Treatment should be begun by inducing emesis; gastric lavage may be considered as an alternative. General supportive measures will be necessary. A careful evaluation of blood- forming organs should be made following recovery.

PEGANONE (ethotoin tablets, USP) is contraindicated in patients with hepatic abnormalities or hematologic disorders.

PEGANONE (ethotoin tablets, USP) exerts an antiepileptic effect without causing general central nervous system depression. The mechanism of action is probably very similar to that of phenytoin. The latter drug appears to stabilize rather than to raise the normal seizure threshold, and to prevent the spread of seizure activity rather than to abolish the primary focus of seizure discharges.

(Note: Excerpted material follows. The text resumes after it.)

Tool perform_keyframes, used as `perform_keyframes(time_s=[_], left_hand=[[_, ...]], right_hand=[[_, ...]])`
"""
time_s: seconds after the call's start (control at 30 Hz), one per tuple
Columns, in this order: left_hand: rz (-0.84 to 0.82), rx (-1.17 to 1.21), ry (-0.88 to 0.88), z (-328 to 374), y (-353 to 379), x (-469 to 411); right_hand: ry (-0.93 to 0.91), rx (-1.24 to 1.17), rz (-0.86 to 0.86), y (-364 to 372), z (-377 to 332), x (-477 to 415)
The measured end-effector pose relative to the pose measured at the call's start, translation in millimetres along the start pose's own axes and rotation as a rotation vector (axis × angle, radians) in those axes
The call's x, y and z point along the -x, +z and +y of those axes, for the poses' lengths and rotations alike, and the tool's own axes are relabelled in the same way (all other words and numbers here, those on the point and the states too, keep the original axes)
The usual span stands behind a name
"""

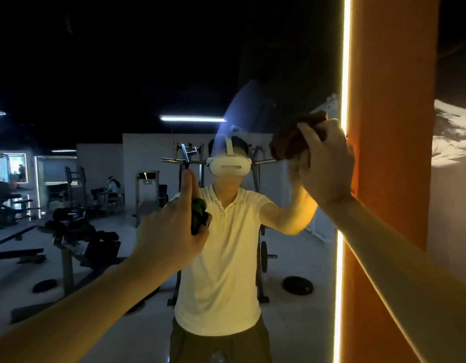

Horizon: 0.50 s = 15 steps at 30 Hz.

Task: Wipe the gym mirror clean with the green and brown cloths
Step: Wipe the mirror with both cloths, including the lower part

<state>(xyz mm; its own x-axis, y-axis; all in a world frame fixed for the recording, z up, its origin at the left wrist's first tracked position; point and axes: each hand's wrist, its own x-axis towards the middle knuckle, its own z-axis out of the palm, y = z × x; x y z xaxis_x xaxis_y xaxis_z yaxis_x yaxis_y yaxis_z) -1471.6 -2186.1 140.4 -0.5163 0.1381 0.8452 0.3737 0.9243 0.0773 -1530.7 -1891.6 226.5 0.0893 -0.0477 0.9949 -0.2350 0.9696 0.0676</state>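
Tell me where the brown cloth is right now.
In the head view, the brown cloth is upper right, bunched in the right hand against the mirror, just left of the lit strip.

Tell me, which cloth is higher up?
The brown cloth, in the right hand beside the glowing strip; the green cloth in the left hand is lower.

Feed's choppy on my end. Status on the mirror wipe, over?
Left hand grips green cloth, forefinger raised. Right hand holds brown cloth against mirror, by light strip. Hazy patch left of it. Nothing in the way.
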Motion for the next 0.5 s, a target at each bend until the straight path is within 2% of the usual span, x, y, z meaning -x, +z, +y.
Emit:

Ethotoin is fairly rapidly absorbed; the extent of oral absorption is not known. The drug exhibits saturable metabolism with respect to the formation of N-deethyl and p-hydroxyl- ethotoin, the major metabolites. Where plasma concentrations are below about 8 µg/mL, the elimination half-life of ethotoin is in the range of 3 to 9 hours. A study comparing single doses of 500 mg, 1000 mg, and 1500 mg of PEGANONE (ethotoin tablets, USP) demonstrated that ethotoin, and to a lesser extent 5- phenylhydantoin, a major metabolite, exhibits substantial nonlinear kinetics. The degree of nonlinearity with multiple dosing may be increased over that seen after a single dose, given the likelihood of plasma accumulation based on a reported elimination half-life of 6 to 9 hours and a dosing interval of 4 to 6 hours. Experience suggests that therapeutic plasma concentrations fall in the range of 15 to 50 µg/mL; however, this range is not as extensively documented as those quoted for other antiepileptics.

In laboratory animals, the drug was found effective against electroshock convulsions, and to a lesser extent, against complex partial (psychomotor) and pentylenetetrazol-induced seizures. In mice, the duration of antiepileptic activity was prolonged by hepatic injury but not by bilateral nephrectomy; the drug is apparently biotransformed by the liver.

Patients should be advised to report immediately such signs and symptoms as sore throat, fever, malaise, easy bruising, petechiae, epistaxis, skin rash or others that may be indicative of an infection or bleeding tendency.